3) The mid player's role is very complicated. You kind of camp and recon for the start and move about the next. The first objective is to discover the plan and relay information to your team and find out where to go from there.
If you don't see anyone and B calls for help, for example, you respond first and rotate to B and if they still need help the A player(s) should rotate over.
If you see someone and kill them, then A is getting hammered, you might want to push up past your killed enemy and run a flank on whoever is attacking A or fall back and rotate to A to help defend.
If everyone is bum rushing mid, you need to make a call. You can take as many as you can, warn your teammates to be on their toes, and take your death in stride. You can retreat and try and draw them in or push them away depending on how aggressive they are playing. You can pester them and lock them down then wait for backup or a flank to arrive, or try and force them to retreat.
A lot of that will depend on what your players at B or A see/hear/think, what your loadout is, what kind of enemies you are facing, etc.
Being versatile and jack of all trades is what playing mid is all about. Don't snipe, don't PDW, don't shotgun, an AR/Carbine and an explosive is your best bet since you need to be capable CQC as well as at a decent range.
You'll have to be the most adaptable player on the team and you have to be able to think on your feet. You'll be putting on the boots of whoever falls first, running flanks, rescuing the pinned down, making distractions, basically you are the special forces of the squad.


As far as getting around the map if an area is compromised, think of it this way. Rather than running a "sided defense" with 3 at A and 2 at B, you run a balanced defense with 2/1/2. That way if one side is getting hit hard, the support isn't very far away. If nothing else, the mid player can make time for the other 2 to roll around and get there.

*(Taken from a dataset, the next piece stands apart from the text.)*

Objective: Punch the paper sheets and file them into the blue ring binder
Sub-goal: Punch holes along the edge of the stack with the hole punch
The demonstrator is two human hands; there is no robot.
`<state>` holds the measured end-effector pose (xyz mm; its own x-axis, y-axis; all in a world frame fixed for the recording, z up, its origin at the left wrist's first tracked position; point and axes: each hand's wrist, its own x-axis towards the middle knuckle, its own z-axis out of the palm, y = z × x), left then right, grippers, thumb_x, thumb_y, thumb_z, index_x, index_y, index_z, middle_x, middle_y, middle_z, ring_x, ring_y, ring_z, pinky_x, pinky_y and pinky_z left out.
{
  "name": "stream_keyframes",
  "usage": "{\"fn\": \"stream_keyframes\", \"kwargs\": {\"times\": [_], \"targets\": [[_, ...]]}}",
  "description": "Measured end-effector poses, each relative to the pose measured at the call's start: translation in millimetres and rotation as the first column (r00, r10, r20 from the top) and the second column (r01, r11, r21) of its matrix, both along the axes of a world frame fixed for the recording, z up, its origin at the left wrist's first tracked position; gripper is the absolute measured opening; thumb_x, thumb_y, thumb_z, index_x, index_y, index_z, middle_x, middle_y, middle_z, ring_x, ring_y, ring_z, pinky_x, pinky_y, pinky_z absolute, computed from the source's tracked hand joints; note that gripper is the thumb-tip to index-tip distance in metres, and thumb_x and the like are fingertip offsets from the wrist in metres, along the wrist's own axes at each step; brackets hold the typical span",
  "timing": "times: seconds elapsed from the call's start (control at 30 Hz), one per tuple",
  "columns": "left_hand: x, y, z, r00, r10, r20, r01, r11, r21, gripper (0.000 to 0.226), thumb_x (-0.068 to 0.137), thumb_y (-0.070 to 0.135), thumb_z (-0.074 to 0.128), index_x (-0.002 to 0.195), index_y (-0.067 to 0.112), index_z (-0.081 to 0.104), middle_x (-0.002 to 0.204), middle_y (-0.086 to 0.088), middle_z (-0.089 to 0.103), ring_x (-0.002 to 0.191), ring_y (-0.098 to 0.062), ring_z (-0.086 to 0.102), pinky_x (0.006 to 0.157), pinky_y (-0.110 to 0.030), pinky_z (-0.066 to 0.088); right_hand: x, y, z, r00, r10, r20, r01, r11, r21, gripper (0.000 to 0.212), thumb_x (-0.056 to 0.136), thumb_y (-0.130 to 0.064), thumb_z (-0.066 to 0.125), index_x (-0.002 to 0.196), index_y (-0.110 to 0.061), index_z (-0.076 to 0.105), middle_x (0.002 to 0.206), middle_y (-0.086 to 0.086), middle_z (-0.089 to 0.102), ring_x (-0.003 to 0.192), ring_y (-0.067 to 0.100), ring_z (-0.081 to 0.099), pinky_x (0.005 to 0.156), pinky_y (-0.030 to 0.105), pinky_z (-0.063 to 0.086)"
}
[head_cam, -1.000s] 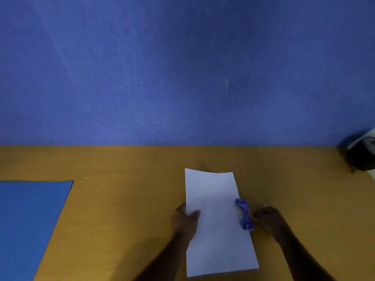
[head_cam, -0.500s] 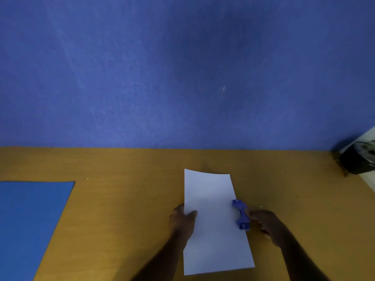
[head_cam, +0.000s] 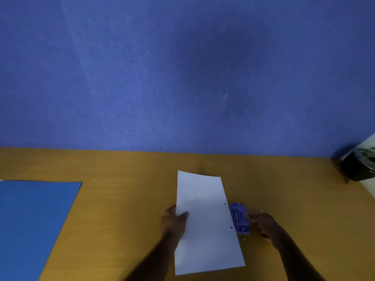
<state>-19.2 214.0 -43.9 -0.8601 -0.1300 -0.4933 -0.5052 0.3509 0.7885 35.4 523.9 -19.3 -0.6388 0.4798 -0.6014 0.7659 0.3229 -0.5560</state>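
Pinched at its left edge by the left hand (head_cam: pixel 175 221), the white paper sheet (head_cam: pixel 205 224) lies lower centre on the wooden table (head_cam: pixel 125 199), two holes showing; the right hand (head_cam: pixel 263 226) grips the small blue hole punch (head_cam: pixel 240 218) touching the sheet's right edge. A blue ring binder (head_cam: pixel 30 220) lies closed at lower left.

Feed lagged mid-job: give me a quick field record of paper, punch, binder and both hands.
paper: white paper sheet flat on the wooden table, two holes near its right edge
punch: small blue plastic hole punch, beside that edge, off the sheet
binder: blue ring binder, closed, far left
left hand: gripping the sheet's left edge
right hand: touching the punch
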Motion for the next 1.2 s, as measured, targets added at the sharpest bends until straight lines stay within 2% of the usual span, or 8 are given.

If you run a sided defense and the weak side gets hit hard, 3 arriving at once may be a strong force but it will take so long to get there you might be fighting a set up enemy and/or have a major time constraint if the bomb is planted there.
Having someone in the middle to get there and at least slow the attackers down it means the 2 from far away have a better chance that their assault will be successful.

You don't want to run the whole team mid because you are setting yourself up to be flanked, and you don't want to leave one side open either. 2/1/2 is really the best layout for a well prepared and communicative defense.